# YOUR OBJECTIVE
Say how many lines in the entries hold the word "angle", and reply with that number only.

(Saved data entries)
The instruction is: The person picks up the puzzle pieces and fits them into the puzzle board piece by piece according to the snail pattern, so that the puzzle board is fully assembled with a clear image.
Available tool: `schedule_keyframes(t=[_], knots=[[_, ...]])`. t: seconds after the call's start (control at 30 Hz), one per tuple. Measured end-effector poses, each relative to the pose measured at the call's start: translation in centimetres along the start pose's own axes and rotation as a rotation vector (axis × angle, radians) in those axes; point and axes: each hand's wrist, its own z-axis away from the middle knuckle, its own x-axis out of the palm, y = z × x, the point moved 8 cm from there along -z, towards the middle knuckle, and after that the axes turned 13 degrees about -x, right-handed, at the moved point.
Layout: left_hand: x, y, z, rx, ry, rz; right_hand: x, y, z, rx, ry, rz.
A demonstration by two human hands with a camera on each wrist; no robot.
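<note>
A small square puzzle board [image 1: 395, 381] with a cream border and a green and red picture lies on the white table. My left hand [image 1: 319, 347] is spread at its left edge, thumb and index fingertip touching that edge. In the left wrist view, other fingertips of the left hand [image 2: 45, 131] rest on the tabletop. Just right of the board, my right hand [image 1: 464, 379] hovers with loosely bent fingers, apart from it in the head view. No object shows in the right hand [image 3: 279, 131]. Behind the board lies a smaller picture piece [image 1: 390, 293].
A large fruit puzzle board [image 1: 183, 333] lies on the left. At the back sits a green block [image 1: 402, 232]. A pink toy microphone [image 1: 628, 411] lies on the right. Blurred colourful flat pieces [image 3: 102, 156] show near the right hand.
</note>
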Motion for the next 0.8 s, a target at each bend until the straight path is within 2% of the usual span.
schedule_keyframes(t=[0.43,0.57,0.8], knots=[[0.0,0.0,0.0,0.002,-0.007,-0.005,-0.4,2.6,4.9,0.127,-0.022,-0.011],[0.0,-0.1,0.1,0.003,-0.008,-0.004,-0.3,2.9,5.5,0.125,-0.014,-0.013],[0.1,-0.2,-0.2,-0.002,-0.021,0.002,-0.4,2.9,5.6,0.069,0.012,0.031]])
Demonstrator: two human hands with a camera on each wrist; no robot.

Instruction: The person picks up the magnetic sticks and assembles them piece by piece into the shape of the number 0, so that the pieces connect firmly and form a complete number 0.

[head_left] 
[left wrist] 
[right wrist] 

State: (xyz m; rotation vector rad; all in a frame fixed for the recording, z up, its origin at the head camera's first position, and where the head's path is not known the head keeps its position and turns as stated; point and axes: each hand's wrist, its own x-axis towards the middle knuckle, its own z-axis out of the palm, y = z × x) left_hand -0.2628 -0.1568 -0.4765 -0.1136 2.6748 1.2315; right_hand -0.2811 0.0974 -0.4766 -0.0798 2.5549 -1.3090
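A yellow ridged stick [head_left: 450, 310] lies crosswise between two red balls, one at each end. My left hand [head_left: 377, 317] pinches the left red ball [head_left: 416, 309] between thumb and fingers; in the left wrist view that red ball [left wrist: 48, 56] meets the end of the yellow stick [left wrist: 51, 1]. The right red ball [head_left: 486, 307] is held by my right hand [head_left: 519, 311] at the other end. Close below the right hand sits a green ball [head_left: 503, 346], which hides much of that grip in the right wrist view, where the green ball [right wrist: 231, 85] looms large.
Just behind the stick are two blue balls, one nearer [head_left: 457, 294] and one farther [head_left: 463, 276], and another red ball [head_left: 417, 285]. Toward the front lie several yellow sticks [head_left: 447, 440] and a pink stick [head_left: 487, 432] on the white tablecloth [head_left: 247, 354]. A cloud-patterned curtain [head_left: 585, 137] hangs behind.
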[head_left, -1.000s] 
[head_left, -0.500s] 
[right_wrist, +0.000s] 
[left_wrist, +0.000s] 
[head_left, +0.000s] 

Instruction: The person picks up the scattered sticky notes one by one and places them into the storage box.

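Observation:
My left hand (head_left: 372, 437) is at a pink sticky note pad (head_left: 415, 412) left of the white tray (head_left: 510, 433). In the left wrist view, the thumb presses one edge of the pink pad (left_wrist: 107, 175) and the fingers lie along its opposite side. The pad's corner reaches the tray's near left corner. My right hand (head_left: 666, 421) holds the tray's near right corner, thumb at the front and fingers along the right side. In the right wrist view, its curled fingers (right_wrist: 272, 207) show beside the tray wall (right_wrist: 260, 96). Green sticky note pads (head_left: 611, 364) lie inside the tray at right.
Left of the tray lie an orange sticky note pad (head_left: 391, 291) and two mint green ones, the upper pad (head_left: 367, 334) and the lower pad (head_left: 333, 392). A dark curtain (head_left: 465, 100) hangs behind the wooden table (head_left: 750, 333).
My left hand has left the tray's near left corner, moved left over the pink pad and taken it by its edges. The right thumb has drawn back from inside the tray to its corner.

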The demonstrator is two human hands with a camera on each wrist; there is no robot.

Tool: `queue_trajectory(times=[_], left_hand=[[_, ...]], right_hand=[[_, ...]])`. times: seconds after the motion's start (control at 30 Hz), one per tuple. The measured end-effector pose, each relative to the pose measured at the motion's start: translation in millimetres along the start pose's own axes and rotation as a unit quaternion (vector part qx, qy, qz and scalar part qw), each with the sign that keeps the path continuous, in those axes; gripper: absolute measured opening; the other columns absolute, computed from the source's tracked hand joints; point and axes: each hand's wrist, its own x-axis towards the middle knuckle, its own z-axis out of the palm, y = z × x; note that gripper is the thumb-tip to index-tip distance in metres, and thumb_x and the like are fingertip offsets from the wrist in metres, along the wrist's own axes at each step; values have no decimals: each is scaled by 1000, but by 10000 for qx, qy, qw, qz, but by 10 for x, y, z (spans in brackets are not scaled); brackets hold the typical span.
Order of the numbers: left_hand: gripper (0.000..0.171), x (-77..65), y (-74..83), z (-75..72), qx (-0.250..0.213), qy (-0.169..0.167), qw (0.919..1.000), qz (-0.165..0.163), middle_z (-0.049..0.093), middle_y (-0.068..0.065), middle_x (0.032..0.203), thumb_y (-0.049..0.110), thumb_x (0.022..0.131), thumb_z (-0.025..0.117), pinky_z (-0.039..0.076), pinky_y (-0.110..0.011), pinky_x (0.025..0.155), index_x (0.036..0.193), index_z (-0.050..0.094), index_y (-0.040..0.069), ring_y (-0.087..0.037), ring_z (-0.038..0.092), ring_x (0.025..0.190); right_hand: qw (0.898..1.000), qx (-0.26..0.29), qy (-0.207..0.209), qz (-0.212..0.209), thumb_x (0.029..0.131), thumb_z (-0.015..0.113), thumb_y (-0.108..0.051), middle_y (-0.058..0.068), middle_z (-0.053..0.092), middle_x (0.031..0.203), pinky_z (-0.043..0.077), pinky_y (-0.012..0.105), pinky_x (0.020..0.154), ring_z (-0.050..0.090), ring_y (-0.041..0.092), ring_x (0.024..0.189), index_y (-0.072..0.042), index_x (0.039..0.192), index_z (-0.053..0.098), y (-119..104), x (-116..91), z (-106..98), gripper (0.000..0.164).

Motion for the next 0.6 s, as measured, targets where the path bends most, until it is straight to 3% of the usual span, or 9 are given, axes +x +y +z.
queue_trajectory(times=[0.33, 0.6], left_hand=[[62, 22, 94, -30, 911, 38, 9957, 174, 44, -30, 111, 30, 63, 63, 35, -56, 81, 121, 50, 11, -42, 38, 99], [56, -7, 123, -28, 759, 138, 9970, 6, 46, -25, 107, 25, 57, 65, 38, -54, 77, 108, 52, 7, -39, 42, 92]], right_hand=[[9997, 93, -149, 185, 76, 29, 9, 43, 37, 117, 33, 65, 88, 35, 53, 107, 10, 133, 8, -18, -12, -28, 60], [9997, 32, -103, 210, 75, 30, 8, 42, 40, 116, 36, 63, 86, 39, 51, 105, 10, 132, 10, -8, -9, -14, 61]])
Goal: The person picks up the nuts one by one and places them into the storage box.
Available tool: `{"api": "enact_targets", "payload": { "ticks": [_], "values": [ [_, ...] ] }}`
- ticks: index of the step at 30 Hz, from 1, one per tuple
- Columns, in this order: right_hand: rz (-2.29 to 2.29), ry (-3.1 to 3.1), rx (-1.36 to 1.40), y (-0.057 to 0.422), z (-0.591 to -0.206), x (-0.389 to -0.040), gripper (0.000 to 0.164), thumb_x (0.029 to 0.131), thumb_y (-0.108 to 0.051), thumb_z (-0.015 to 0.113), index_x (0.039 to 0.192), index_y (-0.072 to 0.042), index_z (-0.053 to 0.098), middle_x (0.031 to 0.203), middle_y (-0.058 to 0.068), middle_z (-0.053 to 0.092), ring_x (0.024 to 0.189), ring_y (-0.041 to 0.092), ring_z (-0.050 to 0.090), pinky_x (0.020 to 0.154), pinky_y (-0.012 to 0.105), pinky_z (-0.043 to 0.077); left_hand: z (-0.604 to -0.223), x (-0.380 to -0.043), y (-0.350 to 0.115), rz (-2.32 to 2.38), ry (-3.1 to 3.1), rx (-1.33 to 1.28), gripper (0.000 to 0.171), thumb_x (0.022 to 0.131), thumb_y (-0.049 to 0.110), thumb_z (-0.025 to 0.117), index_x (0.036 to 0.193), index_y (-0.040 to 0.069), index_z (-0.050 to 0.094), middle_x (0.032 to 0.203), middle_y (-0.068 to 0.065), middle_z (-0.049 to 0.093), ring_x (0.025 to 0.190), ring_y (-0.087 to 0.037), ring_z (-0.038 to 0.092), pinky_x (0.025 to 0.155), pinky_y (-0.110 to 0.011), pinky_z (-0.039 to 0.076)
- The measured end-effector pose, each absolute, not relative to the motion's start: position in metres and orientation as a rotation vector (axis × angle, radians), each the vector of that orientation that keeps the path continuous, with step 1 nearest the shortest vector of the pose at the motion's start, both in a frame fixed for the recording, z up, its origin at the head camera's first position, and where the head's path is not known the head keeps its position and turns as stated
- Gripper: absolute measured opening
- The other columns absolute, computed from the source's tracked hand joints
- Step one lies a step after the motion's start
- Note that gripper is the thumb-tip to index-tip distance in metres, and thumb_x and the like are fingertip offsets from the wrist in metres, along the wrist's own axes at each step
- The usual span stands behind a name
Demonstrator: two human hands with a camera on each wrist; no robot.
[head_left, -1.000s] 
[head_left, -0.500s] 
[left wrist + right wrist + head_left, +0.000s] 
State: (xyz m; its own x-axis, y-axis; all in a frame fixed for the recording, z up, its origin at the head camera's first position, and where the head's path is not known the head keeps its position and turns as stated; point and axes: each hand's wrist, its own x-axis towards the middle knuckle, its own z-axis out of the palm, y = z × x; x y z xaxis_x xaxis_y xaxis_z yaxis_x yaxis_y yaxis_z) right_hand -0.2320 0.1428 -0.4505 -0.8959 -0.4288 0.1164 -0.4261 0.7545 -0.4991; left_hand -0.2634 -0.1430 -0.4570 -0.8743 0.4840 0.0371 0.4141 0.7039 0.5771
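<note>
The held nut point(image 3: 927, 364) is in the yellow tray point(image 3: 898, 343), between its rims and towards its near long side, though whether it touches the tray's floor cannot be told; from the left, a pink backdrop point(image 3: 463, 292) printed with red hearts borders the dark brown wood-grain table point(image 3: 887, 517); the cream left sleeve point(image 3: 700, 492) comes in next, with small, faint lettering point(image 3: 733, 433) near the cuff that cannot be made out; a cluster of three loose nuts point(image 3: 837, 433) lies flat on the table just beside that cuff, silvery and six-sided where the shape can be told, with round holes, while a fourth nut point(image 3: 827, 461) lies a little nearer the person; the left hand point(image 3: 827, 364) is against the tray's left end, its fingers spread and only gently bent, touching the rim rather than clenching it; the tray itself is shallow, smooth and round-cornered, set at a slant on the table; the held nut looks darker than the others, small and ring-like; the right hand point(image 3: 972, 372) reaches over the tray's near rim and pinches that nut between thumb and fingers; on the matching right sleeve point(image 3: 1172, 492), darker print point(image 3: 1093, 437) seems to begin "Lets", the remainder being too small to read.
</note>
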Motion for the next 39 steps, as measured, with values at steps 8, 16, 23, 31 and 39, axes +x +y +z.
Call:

# ANSWER FOR THIS EXERCISE
2